Proof $dim(W)=dim(V)=n \implies W=V$ I want to prove the fact that
If $W\subseteq V$ is a vector subspace of $V$ than 
$dim(W)=dim(V)=n \implies W=V$ 
Without using the fact that if $dim(V)=n$ any set of $n$ indipendent vectors in $V$ is necessarily a basis of $V$, neither the fact that a basis of $\mathscr{L}=(\vec{v_1},...,\vec{v_n})$ is necessarily the set $\big\{ \vec{v_1},...,\vec{v_n} \big\}$. (Since these two facts are consequences of the proof).

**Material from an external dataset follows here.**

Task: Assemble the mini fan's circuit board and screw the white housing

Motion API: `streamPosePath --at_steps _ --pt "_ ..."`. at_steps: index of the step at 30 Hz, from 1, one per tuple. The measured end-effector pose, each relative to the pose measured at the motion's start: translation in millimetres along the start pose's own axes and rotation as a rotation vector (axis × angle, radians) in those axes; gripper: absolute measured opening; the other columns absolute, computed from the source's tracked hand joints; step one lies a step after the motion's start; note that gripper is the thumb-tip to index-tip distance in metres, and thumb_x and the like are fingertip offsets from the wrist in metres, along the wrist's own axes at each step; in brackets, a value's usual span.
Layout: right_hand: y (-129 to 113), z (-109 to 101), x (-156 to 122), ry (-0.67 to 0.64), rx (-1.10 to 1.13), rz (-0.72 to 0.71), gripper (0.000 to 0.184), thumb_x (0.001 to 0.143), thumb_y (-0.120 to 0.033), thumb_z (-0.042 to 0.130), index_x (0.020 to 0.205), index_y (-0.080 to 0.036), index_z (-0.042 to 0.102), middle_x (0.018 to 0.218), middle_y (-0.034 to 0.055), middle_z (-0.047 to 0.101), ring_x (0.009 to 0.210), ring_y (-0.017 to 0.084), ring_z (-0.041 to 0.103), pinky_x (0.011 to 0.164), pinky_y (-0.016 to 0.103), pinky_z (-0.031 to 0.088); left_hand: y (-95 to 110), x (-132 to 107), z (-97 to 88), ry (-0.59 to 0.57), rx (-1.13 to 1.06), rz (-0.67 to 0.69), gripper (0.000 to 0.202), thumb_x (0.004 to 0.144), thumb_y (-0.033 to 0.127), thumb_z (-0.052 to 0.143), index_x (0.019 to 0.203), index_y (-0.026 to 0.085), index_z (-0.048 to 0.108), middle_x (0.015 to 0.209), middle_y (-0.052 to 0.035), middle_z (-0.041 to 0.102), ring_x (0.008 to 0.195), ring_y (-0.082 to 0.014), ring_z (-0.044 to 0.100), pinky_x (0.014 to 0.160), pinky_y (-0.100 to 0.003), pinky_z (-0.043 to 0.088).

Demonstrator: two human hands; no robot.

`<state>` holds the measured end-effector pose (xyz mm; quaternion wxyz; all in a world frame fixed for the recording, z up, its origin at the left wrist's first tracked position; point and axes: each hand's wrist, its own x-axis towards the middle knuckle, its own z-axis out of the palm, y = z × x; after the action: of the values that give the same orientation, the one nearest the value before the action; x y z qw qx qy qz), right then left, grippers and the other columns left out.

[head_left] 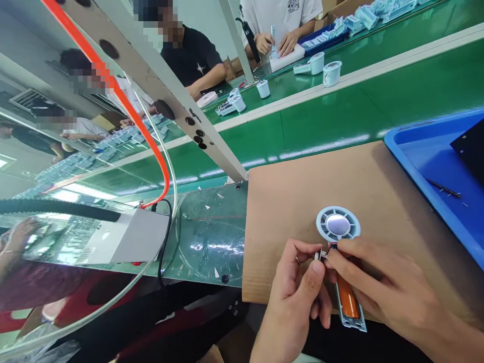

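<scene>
Workshop line, green belt (pixel 310 126) running across beyond the grip. Far left of the grip: a co-worker's arm (pixel 11 257) at the edge, then a grey box (pixel 145 234) with a dark hose (pixel 60 207) going in and an orange tube (pixel 151 141) meeting its top. Left and beyond the grip, a pale beam (pixel 177 113) slants down to the bench (pixel 212 217); more co-workers (pixel 198 60) behind it. White-blue cups (pixel 331 74) stand on the belt's far side, well past the grip. Cardboard (pixel 280 201) under the hands. Left hand (pixel 297 292) pinches a small white part (pixel 317 255), thumb against index. Pale-blue unit (pixel 338 225) right at the grip: round head just beyond the fingertips, handle with orange cell (pixel 348 297) on the near side, partly under the right hand (pixel 393 285). Right fingertips bunched at the unit's neck, by dark and red wiring (pixel 333 246); can't tell what exactly they grasp. Right of the grip: blue tray (pixel 434 186), thin dark tool (pixel 444 189) inside.
</scene>
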<state>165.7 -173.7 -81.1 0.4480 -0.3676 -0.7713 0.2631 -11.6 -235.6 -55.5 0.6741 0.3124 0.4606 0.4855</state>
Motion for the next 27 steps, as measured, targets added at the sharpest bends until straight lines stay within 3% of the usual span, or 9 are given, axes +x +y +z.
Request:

By hypotesis I have that $W\subseteq V$ which means that all the vectors in $W$ are in $V$.
I must prove the opposite inclusion $V\subseteq W$: all the vectors in $V$ are a linear combination of $n$ vector of a basis, but I don't know how to prove that all the vectors of that basis are contained in $W$.

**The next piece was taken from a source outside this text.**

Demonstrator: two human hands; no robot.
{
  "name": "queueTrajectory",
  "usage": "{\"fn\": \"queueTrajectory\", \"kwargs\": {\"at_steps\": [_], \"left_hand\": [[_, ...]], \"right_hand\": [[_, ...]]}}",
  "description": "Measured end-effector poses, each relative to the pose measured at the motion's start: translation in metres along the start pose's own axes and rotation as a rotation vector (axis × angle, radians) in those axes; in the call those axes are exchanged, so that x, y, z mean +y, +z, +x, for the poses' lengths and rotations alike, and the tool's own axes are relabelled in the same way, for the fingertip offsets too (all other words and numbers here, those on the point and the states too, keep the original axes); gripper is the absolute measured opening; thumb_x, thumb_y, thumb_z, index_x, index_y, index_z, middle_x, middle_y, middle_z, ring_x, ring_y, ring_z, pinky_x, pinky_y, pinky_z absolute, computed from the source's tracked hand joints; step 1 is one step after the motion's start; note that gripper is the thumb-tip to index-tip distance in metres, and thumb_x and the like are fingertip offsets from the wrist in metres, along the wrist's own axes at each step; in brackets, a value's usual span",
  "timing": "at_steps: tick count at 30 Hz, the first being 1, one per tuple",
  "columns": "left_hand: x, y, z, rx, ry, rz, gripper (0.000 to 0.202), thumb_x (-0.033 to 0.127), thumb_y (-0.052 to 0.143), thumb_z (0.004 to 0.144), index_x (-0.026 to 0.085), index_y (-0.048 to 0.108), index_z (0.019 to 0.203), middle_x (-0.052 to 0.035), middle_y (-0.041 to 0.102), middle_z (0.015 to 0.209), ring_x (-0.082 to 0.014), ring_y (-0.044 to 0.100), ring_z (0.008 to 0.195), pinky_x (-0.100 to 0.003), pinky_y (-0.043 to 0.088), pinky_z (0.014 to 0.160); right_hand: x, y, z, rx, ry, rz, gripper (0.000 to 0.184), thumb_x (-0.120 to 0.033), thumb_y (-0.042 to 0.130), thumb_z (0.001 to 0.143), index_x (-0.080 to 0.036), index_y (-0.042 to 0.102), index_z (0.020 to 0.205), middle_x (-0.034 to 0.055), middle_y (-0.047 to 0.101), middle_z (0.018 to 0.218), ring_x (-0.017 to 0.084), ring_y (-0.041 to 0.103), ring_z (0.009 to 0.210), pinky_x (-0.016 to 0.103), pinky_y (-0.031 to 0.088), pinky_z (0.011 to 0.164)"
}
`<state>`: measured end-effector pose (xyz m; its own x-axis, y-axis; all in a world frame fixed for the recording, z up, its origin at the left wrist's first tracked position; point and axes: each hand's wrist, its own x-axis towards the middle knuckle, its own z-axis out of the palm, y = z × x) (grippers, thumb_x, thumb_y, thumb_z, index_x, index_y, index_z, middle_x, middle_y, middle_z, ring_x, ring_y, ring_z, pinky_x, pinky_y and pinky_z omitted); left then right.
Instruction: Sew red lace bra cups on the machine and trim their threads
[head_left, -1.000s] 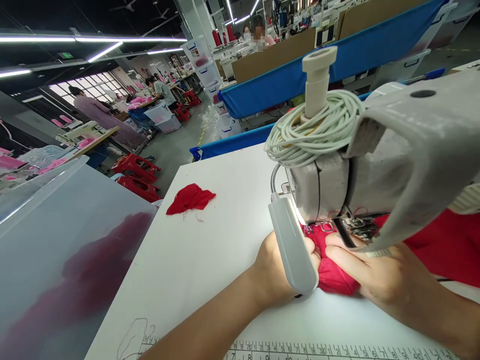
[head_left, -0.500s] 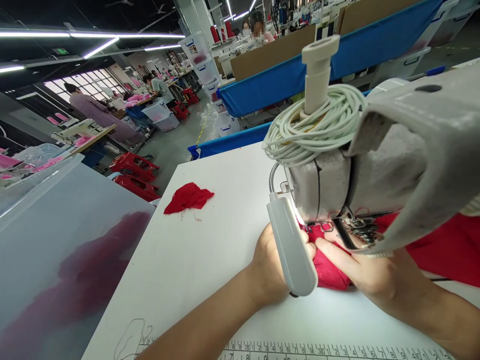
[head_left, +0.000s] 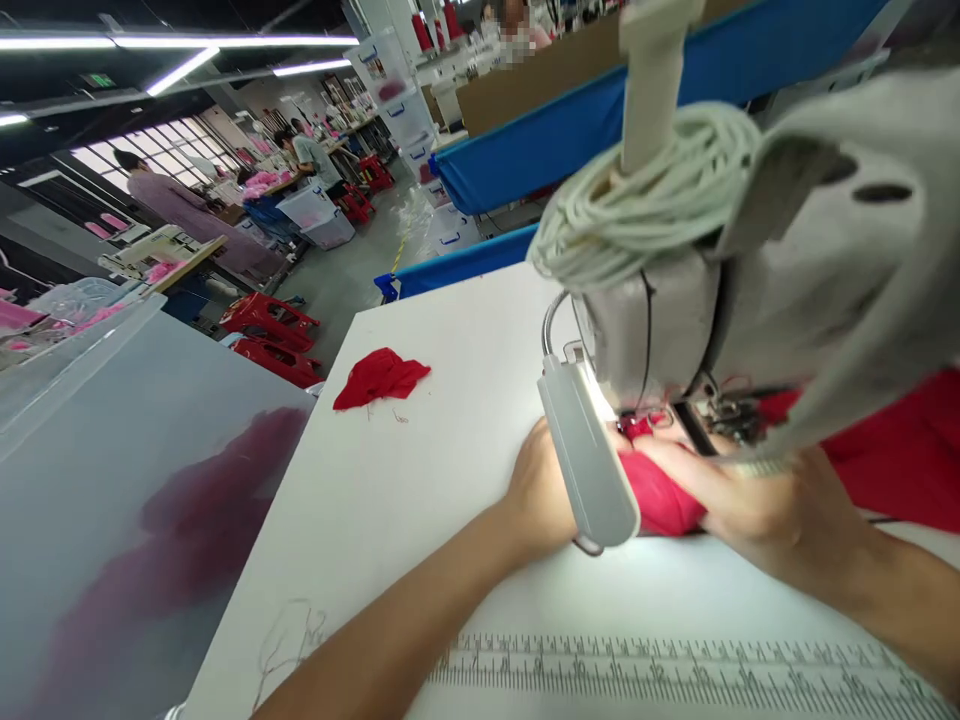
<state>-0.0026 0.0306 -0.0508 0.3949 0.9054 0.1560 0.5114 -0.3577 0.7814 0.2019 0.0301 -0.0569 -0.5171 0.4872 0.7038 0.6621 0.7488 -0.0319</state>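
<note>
A piece of red fabric [head_left: 658, 495] lies bunched under the needle area of a white sewing machine [head_left: 679, 335]. My left hand [head_left: 536, 490] grips its left edge at the presser foot; a grey clip-on lamp [head_left: 589, 455] hides most of those fingers. On the other side my right hand [head_left: 765, 505] holds the same fabric, thumb and index finger reaching toward the needle, the other fingers partly behind the machine. More red fabric [head_left: 900, 450] spreads out right of the machine, beyond my right wrist.
A small red scrap [head_left: 381, 378] lies on the white table [head_left: 420, 450], with loose threads near the front. A printed ruler [head_left: 637, 665] runs along the front edge. At left stands a translucent bin [head_left: 187, 400] with red cloth inside. Red stools [head_left: 270, 325] and co-workers are farther back.
The camera view has shifted slightly, moving the table and hands up in the picture. Both hands stay at the red fabric by the needle; the right side is slightly blurred.
</note>
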Motion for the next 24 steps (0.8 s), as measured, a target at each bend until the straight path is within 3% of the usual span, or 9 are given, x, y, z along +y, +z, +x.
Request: {"fn": "queueTrajectory", "kwargs": {"at_steps": [2,4,7,11,20,24], "left_hand": [[-0.006,0.0,0.004,0.011,-0.101,-0.128,0.007,0.019,0.064,0.076,0.018,0.068,0.082,-0.0035,0.069,0.078,-0.0221,0.066,0.076,-0.036,0.054,0.074],[-0.013,0.0,0.007,-0.009,-0.15,-0.226,0.008,0.022,0.066,0.077,0.016,0.067,0.082,-0.0034,0.068,0.078,-0.0215,0.065,0.077,-0.033,0.053,0.072],[-0.019,-0.001,0.012,-0.073,-0.115,-0.319,0.014,0.027,0.071,0.077,0.015,0.065,0.075,-0.002,0.064,0.073,-0.0184,0.062,0.076,-0.03,0.051,0.071],[-0.012,-0.006,0.017,-0.177,-0.106,-0.366,0.024,0.038,0.074,0.077,0.016,0.067,0.071,-0.0003,0.061,0.067,-0.0153,0.059,0.07,-0.028,0.05,0.069],[0.005,-0.004,0.023,-0.193,-0.152,-0.363,0.023,0.039,0.076,0.074,0.016,0.07,0.074,-0.0001,0.064,0.069,-0.0153,0.058,0.072,-0.028,0.049,0.073],[0.003,0.001,0.018,-0.112,-0.024,-0.232,0.023,0.037,0.067,0.083,0.017,0.067,0.072,-0.001,0.063,0.071,-0.0153,0.057,0.071,-0.029,0.048,0.071]], "right_hand": [[0.003,-0.004,0.002,0.058,-0.084,-0.12,0.027,0.0,0.048,0.082,-0.015,0.07,0.085,-0.0023,0.051,0.051,0.014,0.045,0.046,0.028,0.031,0.045],[0.005,-0.005,0.003,0.083,-0.067,-0.176,0.022,-0.002,0.051,0.081,-0.017,0.067,0.076,-0.0031,0.053,0.05,0.013,0.042,0.043,0.028,0.03,0.043],[0.006,0.0,0.001,0.129,0.032,-0.131,0.016,-0.006,0.055,0.08,-0.017,0.062,0.071,-0.0025,0.057,0.052,0.012,0.046,0.045,0.027,0.03,0.042],[0.007,0.006,-0.001,0.201,0.093,-0.035,0.016,-0.008,0.052,0.081,-0.017,0.062,0.072,-0.0022,0.059,0.054,0.013,0.051,0.047,0.027,0.032,0.046],[0.006,0.007,-0.004,0.035,0.278,0.124,0.028,-0.008,0.039,0.084,-0.019,0.065,0.084,0.0004,0.061,0.064,0.014,0.052,0.057,0.029,0.025,0.051],[0.012,0.001,-0.005,0.025,0.21,0.247,0.026,-0.009,0.039,0.086,-0.019,0.063,0.082,-0.0006,0.057,0.065,0.013,0.048,0.057,0.027,0.025,0.051]]}}
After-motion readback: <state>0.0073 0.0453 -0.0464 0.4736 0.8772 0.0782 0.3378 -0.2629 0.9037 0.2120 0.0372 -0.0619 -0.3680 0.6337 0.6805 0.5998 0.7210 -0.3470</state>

Can I say that they must belong to $W$ since $W$ has $n$ vectors in its basis too? (But I think in this way I'm assuming the facts listed above).
Can you help me to finish the proof? 
Thanks for your help
 A: To prove that $V \subset W$, use the fact that $\dim(W)=n$ to choose a set of $n$ independent vectors in $W$, say $\{\vec w_1,…,\vec w_n\}$. That is also a set of $n$ independent vectors in $V$, since $W \subset V$. Therefore, since $\dim(V)=n$, every vector in $V$ is a linear combination of $\{\vec w_1,…,\vec w_n\}$, and is therefore a vector in $W$.
A: You should use this fundamental lemma:

Let $V$ a vector space. Suppose that $v_1 , \dots , v_n \in V$ are linearly independent and span $V$, and let $w_1 , \dots , w_m \in V$ be vectors. If $w_1 , \dots , w_m$ are linearly independent, then $m \le n$ .

This is quite tricky and is proved by induction on $n$. I hope that you have seen it, because this is the lemma allowing you to define the dimension of a vector space.
Now, you can argue by contradiction. Suppose that $V \setminus W$ is not empty. Then there exists some $w_0 \in V \setminus W$. Pick a basis of $W$ with $n$ elements: $w_1 , \dots , w_n$. Then by the lemma the $n+1$ vectors $w_0 , w_1 , \dots , w_n$ are linearly dependent. Let
$$a_0 w_0 + \sum_{i=1}^n a_iw_i = 0$$
be a linear combination with $a_0 , \dots , a_n \in K$ not all zero.
If $a_0 = 0$, then $w_1 , \dots , w_n$ are not linearly independent: a contradiction.
If $a_0 \neq 0$, then $w_0$ is spanned by $w_1 , \dots , w_n$: this contradicts our assumption $w_0 \notin W$.
In any case you get a contradiction, so $V \setminus W$ must be empty.